Scientists Want To Predict How Drugs In Your Pee Affect Nature
Researchers don't even know how much pharmaceuticals are damaging the environment
Researchers may soon have a better understanding of how common chemical compounds can combine to damage ecosystems, all thanks to a new statistical method.
Each time you take a pill, you excrete 80 percent of the chemicals in your feces and urine, unchanged. These chemicals can stay in wastewater even after it’s been treated and released back out into rivers, streams, and oceans. The ecological effects of some of these compounds are already well known — birth control residues have caused development and fertility issues in amphibians and fish; amphetamines used to treat ADHD are ruining waterways outside Baltimore.
But those chemicals, while damaging on their own, might be even more harmful if they combine to form new compounds, and scientists had no way to predict how that would happen in nature, or the effects those combined chemicals might have on ecosystems. The interactions were simply too complex to anticipate.
Now a team of Spanish researchers has developed a tool to help ecologists get a better idea of what’s going on in these ecosystems, according to a study published Wednesday in the journal Science Advances. Their tool, called global sensitivity analysis and quantitative high throughput screening (GSA-QHTS) combines two widely-used methods — one (GSA) is a statistical approach to estimating how different drug compounds will combine, and the other (QHTS) is a technique that exposes bacteria to small samples, allowing researchers to run multiple experiments in short period of time. Using these tools in tandem, researchers can get a good sense of how toxic these chemicals might be when they combine.
To test their method, the researchers created 180 water samples, each with different concentrations of 16 of the most common types of drugs that end up in rivers (antibiotics, antidepressants, caffeine, nicotine, cholesterol-lowering drugs, to name a few) to mimic those found in local streams. The researchers then exposed each sample to a type of photosynthetic bacteria common in aquatic ecosystems, but they modified its DNA so that it would glow. If the bacteria were under stress, and this would indicate that combination of chemicals it had been exposed to was toxic.
After 24 hours, the researchers found that some drugs, especially antibiotics, negatively affected the bacteria, indicating that they would likely be toxic to an ecosystem.

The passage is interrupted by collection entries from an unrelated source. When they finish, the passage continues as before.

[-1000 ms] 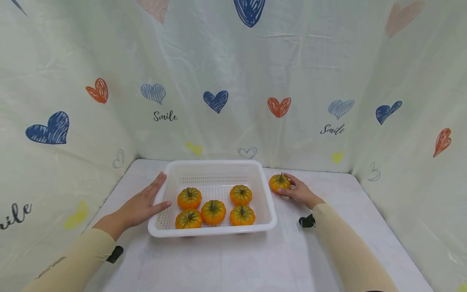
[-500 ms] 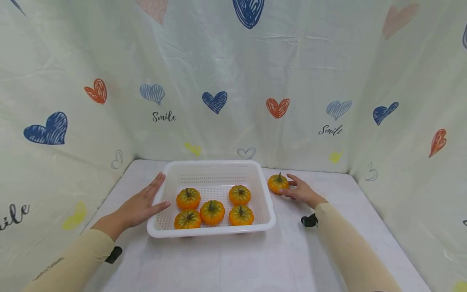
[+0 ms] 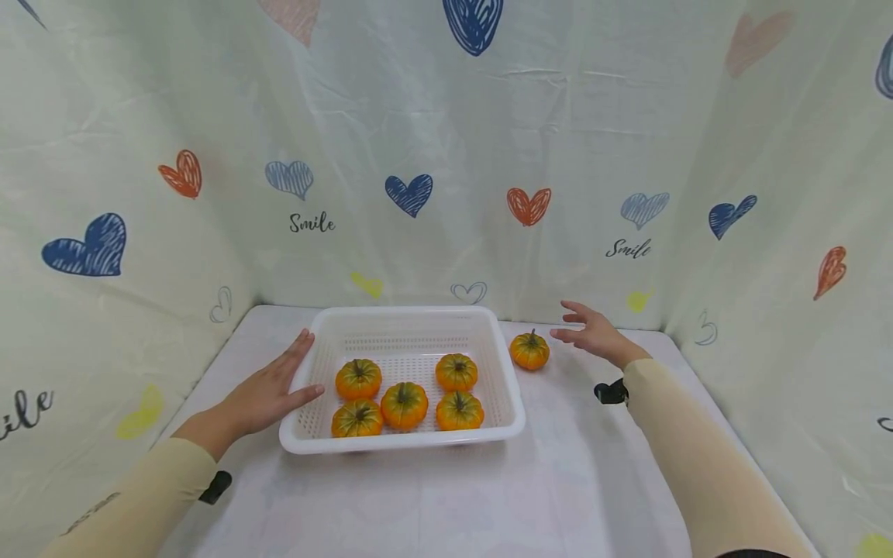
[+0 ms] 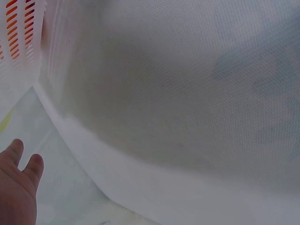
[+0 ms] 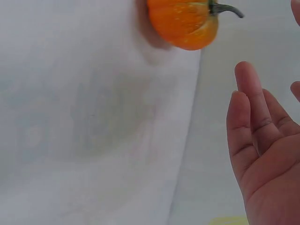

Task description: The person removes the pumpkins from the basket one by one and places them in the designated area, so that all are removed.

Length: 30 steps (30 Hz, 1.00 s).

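A white plastic basket (image 3: 405, 443) with slotted walls holds several small orange pumpkins (image 3: 405, 405). One more pumpkin (image 3: 529, 352) stands on the table just right of the basket, its stem upward; the right wrist view shows this pumpkin (image 5: 185, 23) too. My right hand (image 3: 595, 335) hovers to the right of that pumpkin, apart from it, with fingers spread and nothing in them. At the basket's left rim my left hand (image 3: 268, 395) rests with straight fingers and thumb. Only part of the left hand (image 4: 18, 183) appears in the left wrist view.
The table has a white cover (image 3: 488, 504). A pale curtain (image 3: 446, 116) printed with hearts and the word Smile encloses it at the back and both sides, close behind the basket and the pumpkin. A dark wrist camera (image 3: 611, 392) sits under the right sleeve.
My right hand has let go of the pumpkin on the table and moved up and to the right. That pumpkin stays beside the basket, and my left hand keeps its place on the rim.
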Each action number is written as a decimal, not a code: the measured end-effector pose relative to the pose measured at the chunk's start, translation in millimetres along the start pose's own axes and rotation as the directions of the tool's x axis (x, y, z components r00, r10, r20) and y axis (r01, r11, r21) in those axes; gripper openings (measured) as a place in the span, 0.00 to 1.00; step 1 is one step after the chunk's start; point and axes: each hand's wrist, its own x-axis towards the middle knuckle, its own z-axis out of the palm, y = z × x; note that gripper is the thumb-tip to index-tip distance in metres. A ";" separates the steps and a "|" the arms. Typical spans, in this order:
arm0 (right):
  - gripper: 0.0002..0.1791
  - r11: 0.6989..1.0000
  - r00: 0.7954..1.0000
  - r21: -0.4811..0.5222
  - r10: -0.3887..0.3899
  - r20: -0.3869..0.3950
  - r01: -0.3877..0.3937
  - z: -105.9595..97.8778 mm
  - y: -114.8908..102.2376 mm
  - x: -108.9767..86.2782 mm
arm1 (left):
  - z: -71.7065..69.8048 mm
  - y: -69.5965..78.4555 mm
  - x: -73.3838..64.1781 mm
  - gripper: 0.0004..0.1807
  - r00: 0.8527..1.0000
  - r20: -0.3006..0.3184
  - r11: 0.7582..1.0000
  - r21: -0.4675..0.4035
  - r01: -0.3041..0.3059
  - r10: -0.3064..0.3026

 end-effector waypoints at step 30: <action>0.45 0.919 0.906 -0.069 -0.368 0.207 0.389 59.7 -187.0 23.6 | 1.0 -1.7 0.4 0.54 1.000 -0.005 1.000 0.005 -0.013 0.013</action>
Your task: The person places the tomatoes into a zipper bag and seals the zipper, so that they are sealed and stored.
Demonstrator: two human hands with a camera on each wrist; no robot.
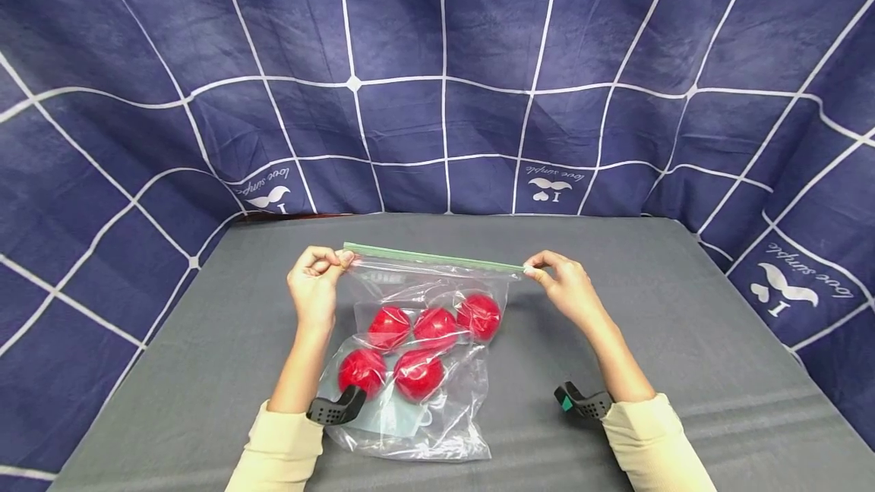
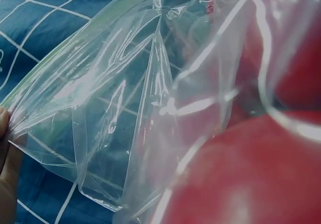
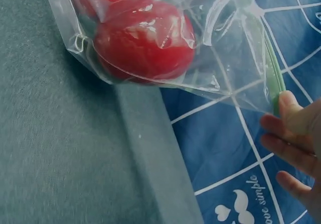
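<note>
A clear plastic zip bag (image 1: 437, 279) with a green zip strip (image 1: 437, 257) along its top edge is stretched between both hands. My left hand (image 1: 316, 283) pinches the strip's left end between thumb and fingers. At the other end, the thumb and index finger of my right hand (image 1: 567, 287) pinch the corner, the remaining fingers loose in the right wrist view. Inside the plastic are several round, glossy red fruits, tomato-like, among them one at the right (image 1: 479, 316) and one lower left (image 1: 362, 371). In the right wrist view a red fruit (image 3: 145, 38) bulges against the film.
Crumpled clear plastic (image 1: 458, 416) spreads toward the near side, with a pale blue flat piece (image 1: 390, 416) showing through it. All this is over a grey-covered table (image 1: 205, 370). A blue curtain with white grid lines (image 1: 492, 127) encloses the back and sides.
</note>
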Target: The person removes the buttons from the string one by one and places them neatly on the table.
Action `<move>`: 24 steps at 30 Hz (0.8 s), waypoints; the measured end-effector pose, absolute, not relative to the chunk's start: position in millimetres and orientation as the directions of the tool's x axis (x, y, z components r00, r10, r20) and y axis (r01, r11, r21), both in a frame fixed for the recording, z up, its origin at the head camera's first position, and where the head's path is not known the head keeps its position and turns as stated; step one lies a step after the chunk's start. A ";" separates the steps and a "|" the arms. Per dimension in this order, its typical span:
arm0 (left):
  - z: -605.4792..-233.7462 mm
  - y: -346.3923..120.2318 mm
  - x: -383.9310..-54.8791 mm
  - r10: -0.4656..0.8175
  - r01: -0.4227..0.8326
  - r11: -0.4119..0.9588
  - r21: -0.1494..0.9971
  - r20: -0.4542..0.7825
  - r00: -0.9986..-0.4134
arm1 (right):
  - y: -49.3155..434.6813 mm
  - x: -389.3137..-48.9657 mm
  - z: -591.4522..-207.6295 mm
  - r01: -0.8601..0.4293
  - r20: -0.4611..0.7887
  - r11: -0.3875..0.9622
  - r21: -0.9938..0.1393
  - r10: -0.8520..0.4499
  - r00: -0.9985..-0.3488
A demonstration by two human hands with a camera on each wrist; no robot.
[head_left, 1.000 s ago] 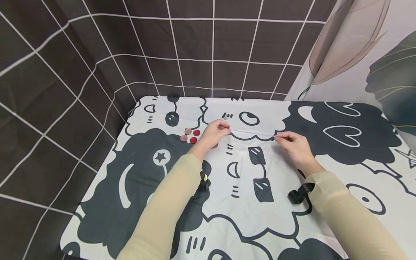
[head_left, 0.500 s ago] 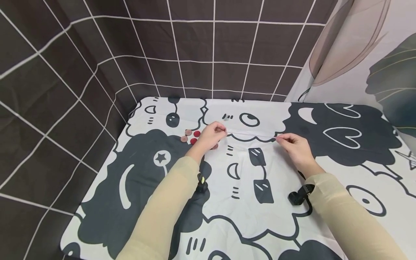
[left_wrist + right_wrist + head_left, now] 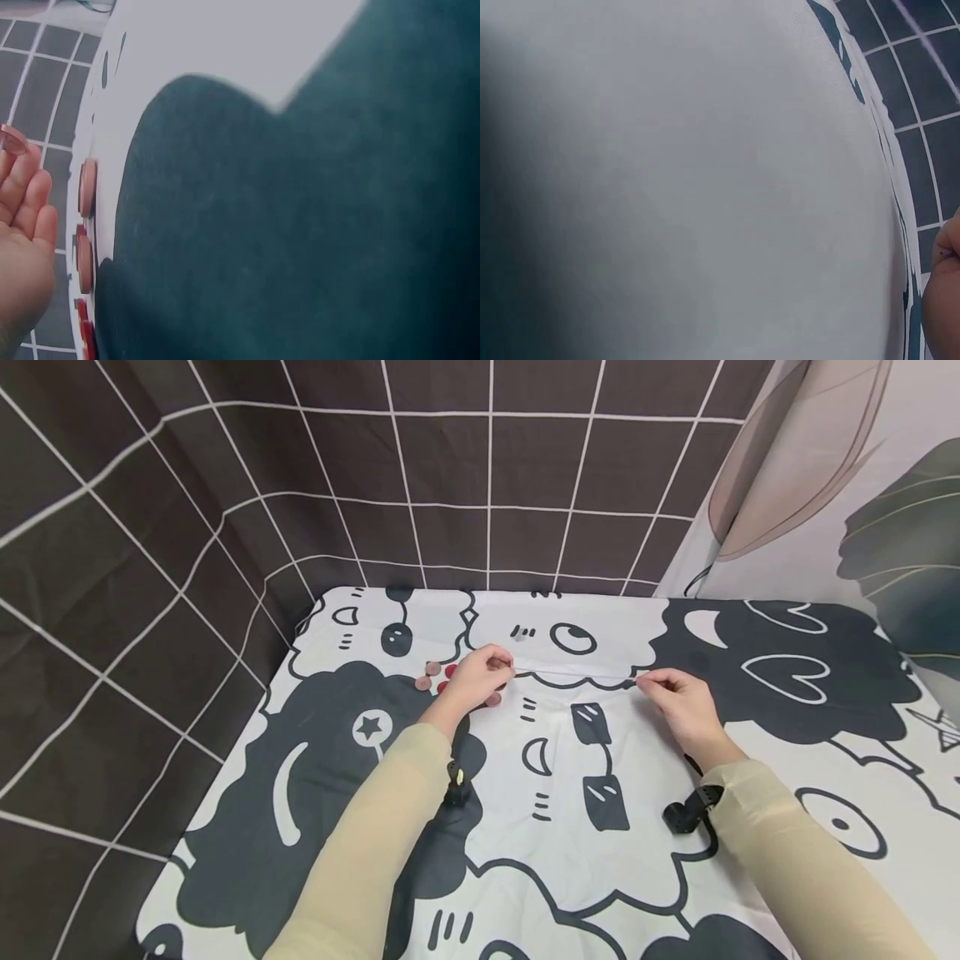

In the traditional approach for estimating the biological effects of drug compounds, scientists observe how much of any one compound negatively affects an organism. But because they don’t take into account the effects of multiple drugs in combination, the current models didn’t accurately predict what would happen to the bacteria when exposed to low doses of multiple compounds.
There are some major caveats to the researchers’ work — they were only looking at the chemicals’ effects on the metabolism of a particular kind of bacteria, which isn’t a good proxy for the myriad biological processes that occur in an entire ecosystem. And if there are ecosystems with much higher concentrations of particular kinds of drugs, the results would look very different, so the findings can’t be universally applied.
Still, the researchers write that their technique could clear the path for greater understanding (and more accurate estimates) of chemicals’ effect on ecosystems, which might finally enable scientists to come up with interventions to limit their impact.